Code Obfuscation score 10.0

Found 6 obfuscation pattern(s)

  • nt must be cached" ds2 = pickle.loads(pickle.dumps(ds)) assert ds2._field_accessor is None, "a
  • ed = pickle.dumps(v) v2 = pickle.loads(pickled) assert v == v2 v = vec3(1, 2, 3) pickl
  • ed = pickle.dumps(v) v2 = pickle.loads(pickled) assert v == v2 v = vec4(1, 2, 3, 4) pi
  • ed = pickle.dumps(v) v2 = pickle.loads(pickled) assert v == v2 # dropping metadata header
  • d: RadiationFieldMetadataV1 = pickle.loads(pickled) loaded_header: RadiationFieldMetadataHeaderV1 =
  • sor: CartesianFieldAccessor = pickle.loads(pickled_accessor) assert isinstance(loaded_accessor, Ca
Shell / Subprocess Execution score 2.0

Found 1 shell execution pattern(s)

  • sion({path!r}))" result = subprocess.run([sys.executable, "-c", code], capture_output=True, text=True
Credential Harvesting

No credential harvesting patterns detected

Typosquatting

No typosquatting candidates detected

Registered Email Domain

Email domain looks legitimate: ptb.de>

Suspicious Page Links

All external links appear legitimate

Git Repository History

No GitHub repository linked

  • No GitHub repository link found
Maintainer History score 6.0

3 maintainer concern(s) found

  • Author name is missing or very short
  • Author "" appears to have only 1 package on PyPI (new or inactive account)
  • Package has no PyPI classifiers (low effort / metadata quality)
Known CVE Vulnerabilities

No known vulnerabilities found in OSV database.

💡 AI App Starter Prompt

Use this prompt to build a project with RadFiled3D
Your task is to develop a mini-application named 'RadiationVisualizer' that leverages the 'RadField3D' Python package to visualize and manipulate 3D radiation fields. This application will serve as a tool for researchers and engineers working with radiation data in various fields such as nuclear physics, medical imaging, and environmental studies.

Step-by-Step Instructions:
1. **Setup Environment**: Ensure your development environment includes Python and the 'RadField3D' package installed. If not already installed, you can install it via pip or from source if necessary.
2. **Data Loading**: Implement functionality within 'RadiationVisualizer' to load pre-existing 3D radiation field datasets into memory using the 'RadField3D' package. These datasets could be provided in a common format like HDF5 or custom binary formats supported by 'RadField3D'.
3. **Visualization Module**: Develop a visualization module that allows users to view the loaded 3D radiation fields. Utilize matplotlib or a similar library for rendering these fields in 3D space. The visualization should allow for interactive manipulation, such as rotating, zooming, and slicing through the 3D data.
4. **Analysis Tools**: Integrate analysis tools that leverage 'RadField3D' functionalities. For example, implement features to calculate dose distributions, find peak radiation values, and compute average radiation levels across different regions of the dataset.
5. **Export Functionality**: Add the ability to export visualizations and analysis results in formats such as PNG, PDF, or even back into HDF5 for further processing or sharing.
6. **User Interface**: Design a simple command-line interface (CLI) or a graphical user interface (GUI) using Tkinter or another suitable framework to make 'RadiationVisualizer' accessible and user-friendly.
7. **Documentation and Testing**: Write comprehensive documentation for the application, including setup instructions, usage examples, and a guide on how to contribute to the project.

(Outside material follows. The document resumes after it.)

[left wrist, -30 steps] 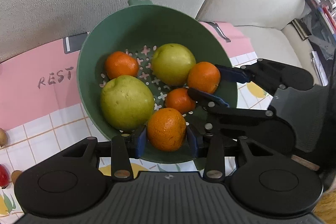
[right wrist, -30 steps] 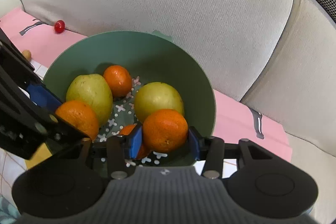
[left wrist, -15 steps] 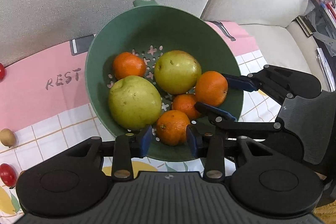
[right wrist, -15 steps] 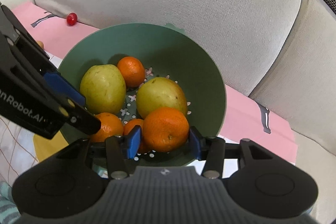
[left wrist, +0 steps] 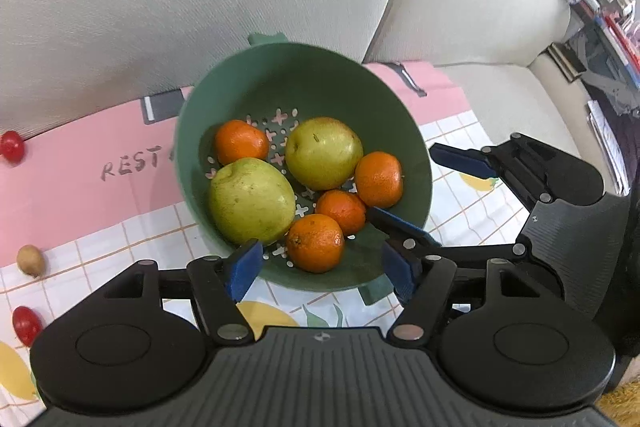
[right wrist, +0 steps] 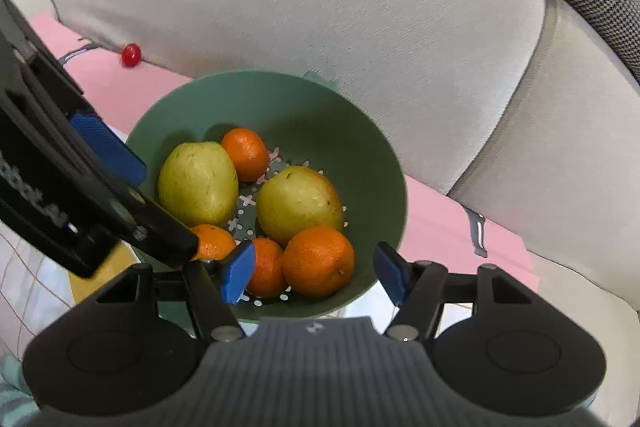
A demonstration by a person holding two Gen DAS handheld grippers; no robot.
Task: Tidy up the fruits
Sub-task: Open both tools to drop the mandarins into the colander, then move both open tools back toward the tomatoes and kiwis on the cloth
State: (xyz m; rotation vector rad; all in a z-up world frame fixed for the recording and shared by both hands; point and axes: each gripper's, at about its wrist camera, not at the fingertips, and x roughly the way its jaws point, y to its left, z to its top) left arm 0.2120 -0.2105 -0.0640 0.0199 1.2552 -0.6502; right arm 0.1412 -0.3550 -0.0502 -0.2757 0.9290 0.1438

Additionally, create a set of test cases to ensure the reliability and accuracy of the implemented features.

Suggested Features:
- Real-time updates during visualization manipulation
- Ability to apply filters or transformations to the radiation fields
- Support for multiple datasets in one session
- Customizable color maps for better differentiation of radiation levels
- Export options for raw data alongside visual representations

By following these steps and implementing the suggested features, you'll create a versatile and powerful tool for exploring and understanding 3D radiation fields.